_What you need to do_
Going from the top of the listing below to the line that holds "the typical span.", reproduce each line exactly; no pictures.

_Recorded information_
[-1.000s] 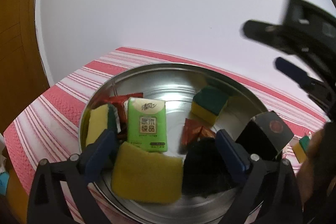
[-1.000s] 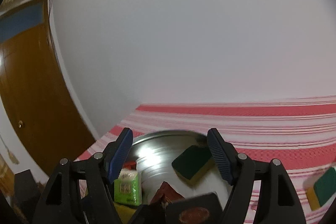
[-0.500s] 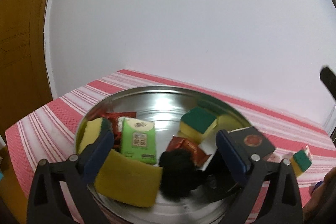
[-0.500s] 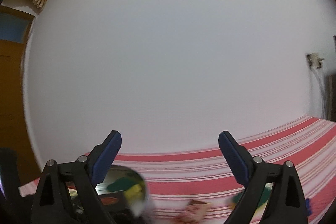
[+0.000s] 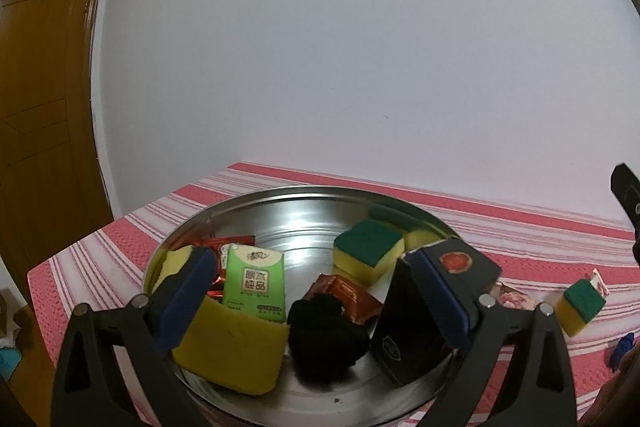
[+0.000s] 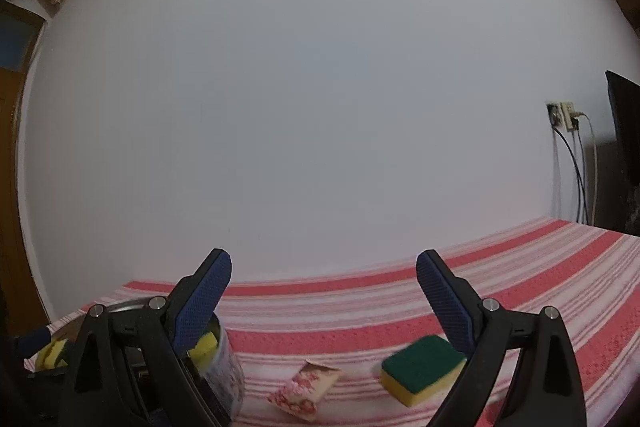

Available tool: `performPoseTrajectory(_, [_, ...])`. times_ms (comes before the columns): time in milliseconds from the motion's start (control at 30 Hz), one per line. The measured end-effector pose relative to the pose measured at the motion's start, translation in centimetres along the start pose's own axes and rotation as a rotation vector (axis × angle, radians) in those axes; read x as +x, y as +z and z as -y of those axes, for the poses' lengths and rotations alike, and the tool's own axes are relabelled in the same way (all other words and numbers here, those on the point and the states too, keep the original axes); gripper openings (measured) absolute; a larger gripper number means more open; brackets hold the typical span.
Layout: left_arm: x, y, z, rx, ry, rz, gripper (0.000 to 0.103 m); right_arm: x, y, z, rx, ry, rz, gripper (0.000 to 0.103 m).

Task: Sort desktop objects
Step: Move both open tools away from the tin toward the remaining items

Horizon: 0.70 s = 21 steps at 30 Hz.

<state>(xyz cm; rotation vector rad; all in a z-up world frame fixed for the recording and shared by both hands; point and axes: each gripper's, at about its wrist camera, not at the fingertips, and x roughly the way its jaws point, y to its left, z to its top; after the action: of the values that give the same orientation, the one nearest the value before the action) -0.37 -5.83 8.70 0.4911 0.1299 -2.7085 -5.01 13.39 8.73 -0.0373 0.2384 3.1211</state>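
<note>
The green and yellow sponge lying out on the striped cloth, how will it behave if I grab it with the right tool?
The sponge looks like soft foam under a scouring layer, so it will probably squash between the pads and weigh little. Its flat block shape suggests it won't roll. The right tool stands open wide enough to straddle it, though the cloth may drag if it is pushed.

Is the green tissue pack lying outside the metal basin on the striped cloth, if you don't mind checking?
No, the green tissue pack lies inside the metal basin, between a yellow sponge and red snack packets.
</note>
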Motion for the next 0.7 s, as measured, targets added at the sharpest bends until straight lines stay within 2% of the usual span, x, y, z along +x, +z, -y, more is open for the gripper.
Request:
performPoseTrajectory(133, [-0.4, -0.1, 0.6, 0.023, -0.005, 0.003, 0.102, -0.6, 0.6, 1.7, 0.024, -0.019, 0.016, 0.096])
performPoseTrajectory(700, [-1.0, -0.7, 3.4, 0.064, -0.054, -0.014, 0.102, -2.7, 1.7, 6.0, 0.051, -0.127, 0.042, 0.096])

_Exercise output_
[-1.000s] 
[-1.000s] 
[-0.500s] 
[-0.500s] 
[+0.000s] 
[+0.000s] 

Available tool: `performPoseTrajectory(_, [_, ...])`. times_ms (comes before the columns): time in milliseconds from the motion's start (control at 30 Hz), one per line. The measured end-effector pose relative to the pose measured at the motion's start, translation in centimetres along the start pose's own axes and rotation as a rotation vector (axis × angle, radians) in those axes; read x as +x, y as +z and z as -y of those axes, for the poses' lengths and rotations alike, and the tool's own axes are relabelled in the same way (all other words and numbers here, those on the point and the states too, keep the original axes); gripper openings (measured) absolute; a larger gripper number means more open; brackets hold the typical span.

This exercise has now been completed.